-- Exercise --
Copy out, from the data below, each line in which the word "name" occurs.

>>>>

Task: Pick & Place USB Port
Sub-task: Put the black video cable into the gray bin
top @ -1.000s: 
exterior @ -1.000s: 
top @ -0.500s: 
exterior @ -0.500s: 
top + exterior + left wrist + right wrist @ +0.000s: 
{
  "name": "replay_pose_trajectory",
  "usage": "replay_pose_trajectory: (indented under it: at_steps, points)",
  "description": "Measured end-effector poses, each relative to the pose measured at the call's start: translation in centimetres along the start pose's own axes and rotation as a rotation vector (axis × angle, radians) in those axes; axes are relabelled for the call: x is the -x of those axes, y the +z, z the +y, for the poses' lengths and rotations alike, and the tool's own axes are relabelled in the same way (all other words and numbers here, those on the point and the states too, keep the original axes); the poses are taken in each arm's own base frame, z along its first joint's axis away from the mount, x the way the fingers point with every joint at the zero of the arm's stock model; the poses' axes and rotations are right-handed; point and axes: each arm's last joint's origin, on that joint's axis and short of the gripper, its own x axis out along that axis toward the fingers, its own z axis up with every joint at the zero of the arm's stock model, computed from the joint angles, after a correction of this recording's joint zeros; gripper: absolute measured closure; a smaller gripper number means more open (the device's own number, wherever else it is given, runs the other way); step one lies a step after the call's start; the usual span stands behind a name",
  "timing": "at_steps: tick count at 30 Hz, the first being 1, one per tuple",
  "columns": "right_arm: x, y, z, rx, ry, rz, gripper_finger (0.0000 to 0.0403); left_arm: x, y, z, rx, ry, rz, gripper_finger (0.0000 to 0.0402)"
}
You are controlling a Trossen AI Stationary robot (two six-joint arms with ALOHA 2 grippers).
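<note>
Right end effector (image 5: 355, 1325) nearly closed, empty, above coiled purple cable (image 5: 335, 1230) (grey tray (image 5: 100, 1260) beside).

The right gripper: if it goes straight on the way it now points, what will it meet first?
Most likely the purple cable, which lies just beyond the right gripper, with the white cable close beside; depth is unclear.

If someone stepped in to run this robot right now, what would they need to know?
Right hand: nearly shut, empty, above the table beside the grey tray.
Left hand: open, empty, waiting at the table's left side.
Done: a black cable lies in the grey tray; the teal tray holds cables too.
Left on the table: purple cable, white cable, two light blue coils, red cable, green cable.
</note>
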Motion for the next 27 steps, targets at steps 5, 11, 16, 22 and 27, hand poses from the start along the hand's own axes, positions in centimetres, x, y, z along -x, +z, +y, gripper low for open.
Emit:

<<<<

-- Solution to this task --
  "name": "replay_pose_trajectory",
  "description": "Measured end-effector poses, each relative to the pose measured at the call's start: translation in centimetres along the start pose's own axes and rotation as a rotation vector (axis × angle, radians) in those axes; axes are relabelled for the call: x is the -x of those axes, y the +z, z the +y, for the poses' lengths and rotations alike, and the tool's own axes are relabelled in the same way (all other words and numbers here, those on the point and the states too, keep the original axes); the poses are taken in each arm's own base frame, z along its first joint's axis away from the mount, x the way the fingers point with every joint at the zero of the arm's stock model; the poses' axes and rotations are right-handed; point and axes: each arm's last joint's origin, on that joint's axis and short of the gripper, its own x axis out along that axis toward the fingers, its own z axis up with every joint at the zero of the arm's stock model, computed from the joint angles, after a correction of this recording's joint zeros; gripper: absolute measured closure; a smaller gripper number means more open (the device's own number, wherever else it is given, runs the other way); step one lies a step after the call's start; the usual span stands behind a name",

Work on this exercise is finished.